The state of Canadian venture capital and growth equity
financing in 2023 can be best described by two words —
resilience and renewal. In 2023, the Canadian economy settled into
the reality of higher, sticky interest rates as the Bank of Canada
continued to battle inflation, with the result being a continued
reduction of business and consumer activity amidst the high cost of
borrowing and looming fears of a recession in 2024. These economic
trends also affected the venture capital and growth equity
financing space across Canada, creating downward pressure on
overall financing activity in 2023, with a return to pre-pandemic
levels of investment and an uptick in more investor-friendly terms,
particularly for those companies raising capital in the context of
a down round.

However, there is still good reason for optimism in the Canadian
venture capital and growth equity financing space. We see signs of
great resilience as new, transformative technologies in cleantech
and artificial intelligence emerge and create investment
opportunities in Canada for Canadian and non-Canadian investors
alike. At the same time, provinces like Ontario, British Columbia
and Québec continue to serve as engines of venture capital
and growth equity financing activity in Canada, while provinces in
the Prairies and Atlantic Canada continue to make the case that
they, too, are critical destinations for venture and growth equity
investment in Canada. We also see clear signs of renewal as
early-stage financings dominated deal flow in 2023, signaling
investor confidence in the future of Canada’s emerging and high
growth companies ecosystem as these investors made new long-term
bets on promising companies — all despite the economic
challenges that marked 2023.

About the 2023 Deal Points Report

This year’s release of the Deal Points Report: Venture
Capital Financings
synthesizes data from 486 venture capital
and growth equity preferred share financings completed by Osler
from 2020 to 2023, representing more than US$7.7 billion in total
transaction value. It is important to note that these 486
financings represent, as a random sample, only a portion of
Osler’s significant overall financing deal volume; from 2020 to
2023, Osler represented clients in the emerging and high growth
companies space in 1,106 financing transactions, including
preferred share equity financings and the issuance of convertible
securities (such as Simple Agreements for Future Equity (SAFEs) and
convertible promissory notes), with an aggregate deal value of
approximately US$14.16 billion. This significant level of
transaction volume, combined with Osler’s position as the
preeminent Canadian legal advisor to clients in the emerging and
high growth companies space, are key factors in our unique ability
to produce a publication like the Deal Points Report. In
the LSEG (formerly Refinitiv’s) Global Private Equity Legal
Review: Full Year 2023
, for example, Osler was ranked eighth
globally amongst legal advisors to venture-backed companies based
on number of rounds and tenth globally amongst legal advisors to
venture-backed companies based on round value. Our firm was the
highest ranking Canadian legal advisor included in the global top
ten for these rankings. In addition, Osler is the only Canadian
firm to rank as “Band 1” for Startup & Emerging
Companies in the 2024 Chambers Canada rankings.

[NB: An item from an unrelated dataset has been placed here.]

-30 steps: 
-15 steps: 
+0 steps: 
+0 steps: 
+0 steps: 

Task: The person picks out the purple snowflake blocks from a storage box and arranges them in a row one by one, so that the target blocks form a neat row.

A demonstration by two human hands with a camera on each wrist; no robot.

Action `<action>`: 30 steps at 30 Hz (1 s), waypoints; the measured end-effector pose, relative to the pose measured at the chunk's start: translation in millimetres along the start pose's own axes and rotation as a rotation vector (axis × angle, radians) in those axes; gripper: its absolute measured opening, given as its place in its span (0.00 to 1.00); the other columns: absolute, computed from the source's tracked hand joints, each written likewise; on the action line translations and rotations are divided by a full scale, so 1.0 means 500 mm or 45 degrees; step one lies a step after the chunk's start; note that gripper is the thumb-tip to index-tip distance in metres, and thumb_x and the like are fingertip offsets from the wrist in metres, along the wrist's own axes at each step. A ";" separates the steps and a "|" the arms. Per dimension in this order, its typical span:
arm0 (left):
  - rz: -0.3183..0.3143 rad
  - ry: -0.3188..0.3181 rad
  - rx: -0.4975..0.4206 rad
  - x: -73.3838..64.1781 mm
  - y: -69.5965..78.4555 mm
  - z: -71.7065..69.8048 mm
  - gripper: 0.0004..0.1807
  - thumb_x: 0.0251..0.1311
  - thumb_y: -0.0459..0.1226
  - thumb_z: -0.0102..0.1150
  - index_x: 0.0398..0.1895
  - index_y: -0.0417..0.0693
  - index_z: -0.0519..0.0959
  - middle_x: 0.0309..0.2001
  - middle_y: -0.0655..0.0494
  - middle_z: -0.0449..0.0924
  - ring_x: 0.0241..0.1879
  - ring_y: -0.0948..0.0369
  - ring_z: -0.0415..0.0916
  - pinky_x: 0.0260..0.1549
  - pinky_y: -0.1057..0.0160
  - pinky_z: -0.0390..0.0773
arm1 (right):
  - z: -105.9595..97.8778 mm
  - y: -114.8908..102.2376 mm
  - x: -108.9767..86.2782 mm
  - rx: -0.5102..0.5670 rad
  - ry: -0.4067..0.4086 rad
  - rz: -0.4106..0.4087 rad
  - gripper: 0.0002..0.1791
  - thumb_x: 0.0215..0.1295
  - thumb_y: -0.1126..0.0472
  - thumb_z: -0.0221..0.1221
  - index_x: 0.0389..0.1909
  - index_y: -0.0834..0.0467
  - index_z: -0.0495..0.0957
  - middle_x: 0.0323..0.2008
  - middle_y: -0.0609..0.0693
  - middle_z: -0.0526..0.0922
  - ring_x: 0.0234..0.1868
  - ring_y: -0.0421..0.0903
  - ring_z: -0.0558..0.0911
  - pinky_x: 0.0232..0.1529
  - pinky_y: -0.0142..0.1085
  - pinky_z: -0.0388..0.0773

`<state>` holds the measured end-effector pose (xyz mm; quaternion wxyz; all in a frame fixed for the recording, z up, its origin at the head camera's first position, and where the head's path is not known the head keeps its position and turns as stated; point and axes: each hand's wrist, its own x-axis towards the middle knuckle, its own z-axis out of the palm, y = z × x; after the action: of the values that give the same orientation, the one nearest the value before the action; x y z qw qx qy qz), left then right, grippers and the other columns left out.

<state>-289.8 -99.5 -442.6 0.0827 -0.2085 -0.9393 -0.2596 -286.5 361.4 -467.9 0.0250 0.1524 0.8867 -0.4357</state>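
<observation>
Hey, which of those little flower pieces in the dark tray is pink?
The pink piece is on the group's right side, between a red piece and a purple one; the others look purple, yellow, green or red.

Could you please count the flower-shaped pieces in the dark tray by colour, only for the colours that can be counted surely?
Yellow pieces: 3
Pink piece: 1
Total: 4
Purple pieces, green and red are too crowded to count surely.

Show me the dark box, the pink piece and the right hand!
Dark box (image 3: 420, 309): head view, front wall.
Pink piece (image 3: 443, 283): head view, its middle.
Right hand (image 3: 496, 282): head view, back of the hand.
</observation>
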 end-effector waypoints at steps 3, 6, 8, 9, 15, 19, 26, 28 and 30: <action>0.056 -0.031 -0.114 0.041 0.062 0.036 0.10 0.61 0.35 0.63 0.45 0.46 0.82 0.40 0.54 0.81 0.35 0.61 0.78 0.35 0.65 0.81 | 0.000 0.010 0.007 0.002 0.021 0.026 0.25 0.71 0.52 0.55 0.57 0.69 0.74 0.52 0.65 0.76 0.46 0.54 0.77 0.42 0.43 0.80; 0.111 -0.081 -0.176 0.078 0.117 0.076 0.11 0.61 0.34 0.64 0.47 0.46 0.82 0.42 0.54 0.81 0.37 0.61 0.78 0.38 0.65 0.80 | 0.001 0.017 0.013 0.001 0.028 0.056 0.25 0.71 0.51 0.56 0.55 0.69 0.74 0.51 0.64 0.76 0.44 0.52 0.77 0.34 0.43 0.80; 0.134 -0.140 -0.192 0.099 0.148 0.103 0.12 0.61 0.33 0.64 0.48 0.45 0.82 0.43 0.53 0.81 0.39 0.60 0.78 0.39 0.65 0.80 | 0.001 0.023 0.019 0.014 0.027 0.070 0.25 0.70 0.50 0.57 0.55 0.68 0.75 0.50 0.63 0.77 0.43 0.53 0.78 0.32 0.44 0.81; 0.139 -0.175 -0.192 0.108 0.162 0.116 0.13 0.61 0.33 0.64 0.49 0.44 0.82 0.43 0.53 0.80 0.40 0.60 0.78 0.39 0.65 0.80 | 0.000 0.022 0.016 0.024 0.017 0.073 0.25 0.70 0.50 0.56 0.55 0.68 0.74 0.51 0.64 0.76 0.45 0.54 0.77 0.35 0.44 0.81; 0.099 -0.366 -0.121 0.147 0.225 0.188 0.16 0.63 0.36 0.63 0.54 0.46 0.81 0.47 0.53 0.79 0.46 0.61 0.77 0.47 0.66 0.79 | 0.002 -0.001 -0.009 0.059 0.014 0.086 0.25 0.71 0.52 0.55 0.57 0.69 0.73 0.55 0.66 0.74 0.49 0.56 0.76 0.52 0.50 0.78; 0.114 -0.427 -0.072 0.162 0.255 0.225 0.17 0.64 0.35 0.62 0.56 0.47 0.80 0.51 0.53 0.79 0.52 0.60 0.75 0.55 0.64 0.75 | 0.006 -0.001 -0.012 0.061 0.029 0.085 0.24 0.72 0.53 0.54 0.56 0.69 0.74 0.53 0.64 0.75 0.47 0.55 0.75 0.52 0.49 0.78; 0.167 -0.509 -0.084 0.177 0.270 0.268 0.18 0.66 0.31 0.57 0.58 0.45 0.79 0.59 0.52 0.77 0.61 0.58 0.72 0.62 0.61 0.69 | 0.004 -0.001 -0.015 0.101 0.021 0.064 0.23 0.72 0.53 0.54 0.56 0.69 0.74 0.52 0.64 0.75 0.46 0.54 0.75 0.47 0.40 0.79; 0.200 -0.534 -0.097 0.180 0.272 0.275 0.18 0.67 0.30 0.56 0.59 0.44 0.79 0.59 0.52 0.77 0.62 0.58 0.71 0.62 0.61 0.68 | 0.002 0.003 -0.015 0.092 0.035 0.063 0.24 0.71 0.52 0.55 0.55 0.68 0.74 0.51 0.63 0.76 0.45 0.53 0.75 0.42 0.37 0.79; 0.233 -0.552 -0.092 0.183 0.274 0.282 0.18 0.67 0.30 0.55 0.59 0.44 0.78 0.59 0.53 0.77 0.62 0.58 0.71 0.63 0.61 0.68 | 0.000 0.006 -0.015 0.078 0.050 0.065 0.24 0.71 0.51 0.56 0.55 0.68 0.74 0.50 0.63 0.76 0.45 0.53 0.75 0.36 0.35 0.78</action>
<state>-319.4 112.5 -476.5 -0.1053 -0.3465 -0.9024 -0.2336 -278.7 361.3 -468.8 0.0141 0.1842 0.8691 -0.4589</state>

The Deal Points Report is unique within the Canadian
market as it does not rely solely on publicly available information
or third-party submitted data. Instead, it draws on Osler’s
confidential anonymized data sources, with a focus on providing
readers with deeper access to comprehensive financing-related
information that goes beyond what can be gathered from publicly
available data sources. Osler has undertaken publishing the
Deal Points Report as we believe information from
non-public sources — including comprehensive
financing-related data extracted from term sheets, share purchase
agreements, shareholders agreements and secondary sale transaction
documents — should be available to all stakeholders within
the emerging and high growth companies ecosystem. And because all
data presented in the Deal Points Report is from
financings completed by Osler across the country, the authors are
able to interpret and contextualize raw data inputs with the
benefit of first-hand exposure to these financings, thereby
enhancing the production of meaningful insights and reliable
conclusions.

The Deal Points Report also provides the opportunity to
profile some of Osler’s clients and to share their unique and
inspiring stories, including how these clients were able to succeed
in raising a financing round and continue to thrive despite
2023’s challenging market conditions. We are truly grateful for
the support and trust of these clients, and all of the firm’s
clients. At Osler, we are fortunate to represent entrepreneurs and
emerging and growth stage companies that cover a broad spectrum of
knowledge-based industries, supporting them through the phases of
their lifecycle and providing legal advice on a wide range of
issues and requirements along the way (read our emerging and high growth clients’
success stories.) We are proud to play a role in each of these
journeys, which in turn are parts of a much bigger story: the
growth and exceptional success of a resilient emerging and high
growth companies ecosystem across Canada, an ecosystem that
continues to create jobs, promote innovation and foster economic
growth across the country while attracting significant amounts of
domestic and international investment.

Finally, there are many data points that we feel are relevant to
the market and important to track, but that did not make it into
this year’s publication. We will continue to refresh the
content and data points in future releases of the Deal Points
Report
. In the meantime, please do not hesitate to reach out
to any of the lawyers in our Emerging and High Growth Companies Group in
our offices across Canada to discuss the findings in this
year’s publication. We also welcome requests to present
additional data points that may be of interest in future versions
of the Deal Points Report. To submit a request, please
contact us at emergingcompanies@osler.com.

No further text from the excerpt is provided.